Bounties as high as $10 million dollars make hunting cryptocurrency vulnerabilities lucrative for those with the proper skillsets. It might eventually drive up fees for traditional bounties, too.

As high-stakes cryptocurrency and blockchain projects proliferate and soar in value, it’s no surprise that malicious actors were enticed to steal $14 billion in cryptocurrency during 2021 alone. The frantic pace of cryptocurrency thefts is continuing into 2022.

In January, thieves stole $30 million in currency from Crypto.com and $80 million in cryptocurrency from Qubit Finance. February started with the second-largest decentralize finance (DeFi) theft to date when a hacker exploited a token exchange bridge in Wormhole to steal $320 million worth of Ethereum.

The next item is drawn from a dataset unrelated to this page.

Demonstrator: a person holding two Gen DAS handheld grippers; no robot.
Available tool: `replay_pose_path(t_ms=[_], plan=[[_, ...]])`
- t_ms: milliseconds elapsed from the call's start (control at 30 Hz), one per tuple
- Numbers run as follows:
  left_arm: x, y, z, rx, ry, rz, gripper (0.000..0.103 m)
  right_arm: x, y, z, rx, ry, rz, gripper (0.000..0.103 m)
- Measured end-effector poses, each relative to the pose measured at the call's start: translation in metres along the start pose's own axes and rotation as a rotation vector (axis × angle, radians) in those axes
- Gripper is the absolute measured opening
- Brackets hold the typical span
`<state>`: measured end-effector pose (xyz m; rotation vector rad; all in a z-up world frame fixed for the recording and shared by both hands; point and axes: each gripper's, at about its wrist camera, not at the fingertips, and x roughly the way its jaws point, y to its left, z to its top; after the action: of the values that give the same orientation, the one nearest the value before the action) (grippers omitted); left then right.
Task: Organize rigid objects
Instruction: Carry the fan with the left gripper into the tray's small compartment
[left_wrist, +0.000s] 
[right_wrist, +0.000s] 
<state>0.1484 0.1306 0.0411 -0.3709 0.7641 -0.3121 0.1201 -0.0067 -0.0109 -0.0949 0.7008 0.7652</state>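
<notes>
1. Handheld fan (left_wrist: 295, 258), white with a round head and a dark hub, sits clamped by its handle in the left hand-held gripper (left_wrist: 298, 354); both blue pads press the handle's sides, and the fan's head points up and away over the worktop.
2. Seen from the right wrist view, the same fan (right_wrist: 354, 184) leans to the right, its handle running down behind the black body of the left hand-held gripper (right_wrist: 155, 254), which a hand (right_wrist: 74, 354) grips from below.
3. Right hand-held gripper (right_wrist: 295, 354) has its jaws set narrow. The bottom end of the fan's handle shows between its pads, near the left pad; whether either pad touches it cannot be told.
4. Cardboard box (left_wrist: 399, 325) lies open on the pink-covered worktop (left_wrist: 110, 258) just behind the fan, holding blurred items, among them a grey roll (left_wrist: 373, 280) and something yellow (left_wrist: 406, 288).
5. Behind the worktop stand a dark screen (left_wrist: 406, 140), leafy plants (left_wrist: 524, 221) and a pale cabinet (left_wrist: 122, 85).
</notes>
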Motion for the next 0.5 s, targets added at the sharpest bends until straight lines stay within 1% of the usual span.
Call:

The largest cryptocurrency hack so far took place last August when blockchain interoperability project Poly Network suffered a hack that resulted in a loss of over $600 million. In an unusual move, Poly unsuccessfully attempted to publicly negotiate with the hacker a post-theft “bug bounty” of $500,000 in exchange for returning the $600 million, a bounty worth six times more than that typically offered in traditional cryptocurrency bug bounty programs.

This article appeared in CSO Online. To read the rest of the article please visit here.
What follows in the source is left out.